About this exercise
Give back exactly the stretch of data below from the line holding "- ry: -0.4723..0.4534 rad" through the line holding "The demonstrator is", both ends included, and leave the remaining lines out.

──────────────────────────────

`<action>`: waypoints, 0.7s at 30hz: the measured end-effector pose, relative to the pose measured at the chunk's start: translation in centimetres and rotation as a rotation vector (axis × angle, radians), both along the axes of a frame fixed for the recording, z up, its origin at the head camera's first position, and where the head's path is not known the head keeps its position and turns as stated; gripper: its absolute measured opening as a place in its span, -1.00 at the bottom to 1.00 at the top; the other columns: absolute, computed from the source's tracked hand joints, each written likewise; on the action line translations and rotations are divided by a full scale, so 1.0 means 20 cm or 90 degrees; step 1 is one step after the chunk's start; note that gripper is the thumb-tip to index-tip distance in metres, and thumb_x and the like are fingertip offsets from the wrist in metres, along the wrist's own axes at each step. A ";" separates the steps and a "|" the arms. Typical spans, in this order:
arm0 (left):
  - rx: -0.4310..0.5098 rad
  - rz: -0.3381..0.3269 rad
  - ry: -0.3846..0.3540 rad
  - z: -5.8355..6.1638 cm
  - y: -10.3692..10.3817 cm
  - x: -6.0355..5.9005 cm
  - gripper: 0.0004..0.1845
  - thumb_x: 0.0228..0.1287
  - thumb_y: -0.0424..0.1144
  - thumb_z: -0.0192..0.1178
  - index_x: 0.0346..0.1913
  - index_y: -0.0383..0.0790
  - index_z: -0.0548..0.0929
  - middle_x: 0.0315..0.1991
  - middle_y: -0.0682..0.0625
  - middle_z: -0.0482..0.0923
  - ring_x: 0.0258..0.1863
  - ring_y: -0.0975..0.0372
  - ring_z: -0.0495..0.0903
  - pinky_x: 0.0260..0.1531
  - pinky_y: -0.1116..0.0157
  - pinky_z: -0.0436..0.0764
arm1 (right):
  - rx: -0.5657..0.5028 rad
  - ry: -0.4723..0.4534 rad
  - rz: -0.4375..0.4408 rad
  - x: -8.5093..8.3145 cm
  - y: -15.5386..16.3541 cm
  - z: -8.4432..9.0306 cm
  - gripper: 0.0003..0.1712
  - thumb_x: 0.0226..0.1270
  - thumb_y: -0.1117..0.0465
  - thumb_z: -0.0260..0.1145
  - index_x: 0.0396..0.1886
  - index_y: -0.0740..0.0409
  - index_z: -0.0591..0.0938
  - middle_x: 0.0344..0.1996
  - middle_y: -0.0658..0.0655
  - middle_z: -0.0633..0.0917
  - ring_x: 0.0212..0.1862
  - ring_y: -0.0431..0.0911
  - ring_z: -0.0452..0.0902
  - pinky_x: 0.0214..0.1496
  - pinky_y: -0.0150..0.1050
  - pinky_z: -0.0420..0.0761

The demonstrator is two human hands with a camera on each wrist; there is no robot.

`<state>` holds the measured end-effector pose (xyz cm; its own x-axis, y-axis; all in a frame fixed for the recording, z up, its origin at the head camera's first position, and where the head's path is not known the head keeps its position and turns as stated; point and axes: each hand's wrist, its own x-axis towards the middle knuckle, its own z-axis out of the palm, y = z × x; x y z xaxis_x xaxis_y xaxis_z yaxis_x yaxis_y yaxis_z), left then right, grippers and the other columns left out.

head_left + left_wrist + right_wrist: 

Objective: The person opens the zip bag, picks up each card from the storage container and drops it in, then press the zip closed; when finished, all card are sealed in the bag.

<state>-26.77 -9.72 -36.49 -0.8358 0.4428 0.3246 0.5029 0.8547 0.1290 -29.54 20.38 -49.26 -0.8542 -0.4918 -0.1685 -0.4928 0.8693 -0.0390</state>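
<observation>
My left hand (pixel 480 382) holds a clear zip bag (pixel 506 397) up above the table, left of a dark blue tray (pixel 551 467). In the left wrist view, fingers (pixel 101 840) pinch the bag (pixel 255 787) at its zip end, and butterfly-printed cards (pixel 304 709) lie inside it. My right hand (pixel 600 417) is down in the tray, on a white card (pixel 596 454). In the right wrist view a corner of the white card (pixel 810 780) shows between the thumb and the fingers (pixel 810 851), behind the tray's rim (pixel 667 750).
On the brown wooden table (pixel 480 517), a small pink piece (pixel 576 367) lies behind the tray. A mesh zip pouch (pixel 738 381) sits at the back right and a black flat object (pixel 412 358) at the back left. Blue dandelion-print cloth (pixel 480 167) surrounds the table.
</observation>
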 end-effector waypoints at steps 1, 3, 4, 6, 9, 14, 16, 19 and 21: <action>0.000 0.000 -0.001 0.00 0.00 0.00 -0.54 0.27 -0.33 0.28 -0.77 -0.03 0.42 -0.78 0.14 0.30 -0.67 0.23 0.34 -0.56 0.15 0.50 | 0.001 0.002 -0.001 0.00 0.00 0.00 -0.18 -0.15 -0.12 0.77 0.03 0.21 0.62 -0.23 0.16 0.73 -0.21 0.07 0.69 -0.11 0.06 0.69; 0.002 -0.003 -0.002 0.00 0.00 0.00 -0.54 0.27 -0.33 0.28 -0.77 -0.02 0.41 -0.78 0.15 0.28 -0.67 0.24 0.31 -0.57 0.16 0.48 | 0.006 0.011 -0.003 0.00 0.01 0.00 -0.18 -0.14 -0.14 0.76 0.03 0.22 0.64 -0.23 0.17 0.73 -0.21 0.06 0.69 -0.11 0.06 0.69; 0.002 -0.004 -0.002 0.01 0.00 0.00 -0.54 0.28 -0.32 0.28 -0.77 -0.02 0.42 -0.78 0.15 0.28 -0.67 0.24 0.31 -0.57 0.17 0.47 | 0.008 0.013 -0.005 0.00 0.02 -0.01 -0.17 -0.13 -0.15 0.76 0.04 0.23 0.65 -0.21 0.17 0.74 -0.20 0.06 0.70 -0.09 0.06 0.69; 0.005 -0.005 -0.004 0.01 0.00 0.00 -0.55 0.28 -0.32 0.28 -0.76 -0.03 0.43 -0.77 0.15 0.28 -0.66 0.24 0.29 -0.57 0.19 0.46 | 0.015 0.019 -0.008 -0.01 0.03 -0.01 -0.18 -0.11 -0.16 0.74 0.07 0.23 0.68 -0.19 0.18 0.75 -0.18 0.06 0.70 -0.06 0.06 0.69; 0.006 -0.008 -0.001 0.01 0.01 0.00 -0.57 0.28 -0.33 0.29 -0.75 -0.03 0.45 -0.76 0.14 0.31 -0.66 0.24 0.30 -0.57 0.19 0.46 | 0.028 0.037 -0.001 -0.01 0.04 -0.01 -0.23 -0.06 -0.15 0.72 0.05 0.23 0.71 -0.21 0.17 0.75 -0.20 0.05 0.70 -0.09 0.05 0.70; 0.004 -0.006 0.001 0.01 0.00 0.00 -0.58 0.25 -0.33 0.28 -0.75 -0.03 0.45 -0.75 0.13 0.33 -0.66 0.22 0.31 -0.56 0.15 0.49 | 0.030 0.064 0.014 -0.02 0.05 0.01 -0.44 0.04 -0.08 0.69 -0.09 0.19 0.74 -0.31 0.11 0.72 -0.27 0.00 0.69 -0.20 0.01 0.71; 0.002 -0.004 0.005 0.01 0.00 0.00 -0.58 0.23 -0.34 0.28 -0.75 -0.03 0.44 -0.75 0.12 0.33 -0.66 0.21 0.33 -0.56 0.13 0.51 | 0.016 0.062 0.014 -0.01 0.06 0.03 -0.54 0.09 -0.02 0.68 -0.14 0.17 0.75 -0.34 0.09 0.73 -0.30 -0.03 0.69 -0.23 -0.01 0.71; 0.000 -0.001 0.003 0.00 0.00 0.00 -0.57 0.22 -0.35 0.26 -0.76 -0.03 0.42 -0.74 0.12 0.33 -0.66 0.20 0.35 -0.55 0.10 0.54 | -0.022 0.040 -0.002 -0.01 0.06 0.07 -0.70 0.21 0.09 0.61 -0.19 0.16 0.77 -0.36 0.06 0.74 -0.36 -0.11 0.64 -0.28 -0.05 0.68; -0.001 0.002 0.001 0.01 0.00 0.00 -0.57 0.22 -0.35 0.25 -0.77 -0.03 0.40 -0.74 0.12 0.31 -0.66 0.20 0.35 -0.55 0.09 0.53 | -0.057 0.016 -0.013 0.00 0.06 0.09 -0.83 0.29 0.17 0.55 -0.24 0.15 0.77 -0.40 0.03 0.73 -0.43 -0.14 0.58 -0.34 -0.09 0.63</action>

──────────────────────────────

Finished task
  - ry: -0.4723..0.4534 rad
  - rz: -0.4375..0.4408 rad
  - x: -8.5093..8.3145 cm
  - y: -15.5386..16.3541 cm
  - z: -8.4432..9.0306 cm
  - gripper: 0.0003..0.1712
  - thumb_x: 0.0226..0.1270
  - thumb_y: -0.1117..0.0465
  - thumb_z: -0.0260..0.1145
  - index_x: 0.0396..0.1886
  - index_y: -0.0740..0.0409
  - index_z: -0.0591..0.0938
  - middle_x: 0.0344..0.1996
  - middle_y: -0.0658..0.0655
  - middle_z: -0.0633..0.0917
  - ring_x: 0.0212..0.1862
  - ring_y: -0.0431..0.0911
  - ring_z: -0.0452..0.0902
  - pinky_x: 0.0214..0.1496
  - pinky_y: -0.0150..0.1050
  - pinky_z: -0.0420..0.0761

The demonstrator is two human hands with a camera on each wrist; there is no robot.

Nothing else is needed to finish the exercise.